> Task brief
Copy the full listing exactly, word for word.

> Data extract

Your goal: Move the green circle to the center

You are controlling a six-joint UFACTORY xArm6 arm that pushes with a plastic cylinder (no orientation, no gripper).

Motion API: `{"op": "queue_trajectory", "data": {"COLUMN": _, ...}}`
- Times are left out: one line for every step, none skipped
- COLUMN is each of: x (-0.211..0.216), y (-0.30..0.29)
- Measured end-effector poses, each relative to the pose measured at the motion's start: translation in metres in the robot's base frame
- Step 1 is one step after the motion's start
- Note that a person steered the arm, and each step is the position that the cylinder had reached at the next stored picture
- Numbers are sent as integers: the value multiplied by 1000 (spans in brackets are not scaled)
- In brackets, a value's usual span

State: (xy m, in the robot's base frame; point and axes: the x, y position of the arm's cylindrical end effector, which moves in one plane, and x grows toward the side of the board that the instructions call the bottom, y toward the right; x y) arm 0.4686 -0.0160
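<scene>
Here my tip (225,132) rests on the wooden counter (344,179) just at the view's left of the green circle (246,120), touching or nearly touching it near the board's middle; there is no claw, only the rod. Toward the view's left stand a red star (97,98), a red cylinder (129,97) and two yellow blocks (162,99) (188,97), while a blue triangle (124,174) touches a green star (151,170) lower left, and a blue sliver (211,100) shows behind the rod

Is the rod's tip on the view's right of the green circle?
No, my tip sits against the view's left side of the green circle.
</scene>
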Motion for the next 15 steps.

> Exercise result
Your goal: Move the green circle to the center

You are controlling a six-joint UFACTORY xArm6 arm that pushes with a plastic cylinder (no orientation, no gripper).

Motion API: `{"op": "queue_trajectory", "data": {"COLUMN": _, ...}}`
- Times are left out: one line for every step, none skipped
- COLUMN is each of: x (-0.211..0.216), y (-0.30..0.29)
- Measured end-effector poses, each relative to the pose measured at the motion's start: translation in metres in the robot's base frame
- Step 1 is one step after the motion's start
- Note that a person steered the arm, and each step is the position that the cylinder had reached at the next stored picture
- Numbers are sent as integers: the value multiplied by 1000 (spans in brackets are not scaled)
- In brackets, a value's usual span

State: (xy m, in the robot's base frame; point and axes: the x, y position of the arm's cylindrical end effector, which moves in one plane, and x grows toward the side of the board that the instructions call the bottom, y toward the right; x y) arm 0.4686 -0.0160
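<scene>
Here my tip (225,132) rests on the wooden counter (344,179) just at the view's left of the green circle (246,120), touching or nearly touching it near the board's middle; there is no claw, only the rod. Toward the view's left stand a red star (97,98), a red cylinder (129,97) and two yellow blocks (162,99) (188,97), while a blue triangle (124,174) touches a green star (151,170) lower left, and a blue sliver (211,100) shows behind the rod

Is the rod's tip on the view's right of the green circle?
No, my tip sits against the view's left side of the green circle.
</scene>
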Motion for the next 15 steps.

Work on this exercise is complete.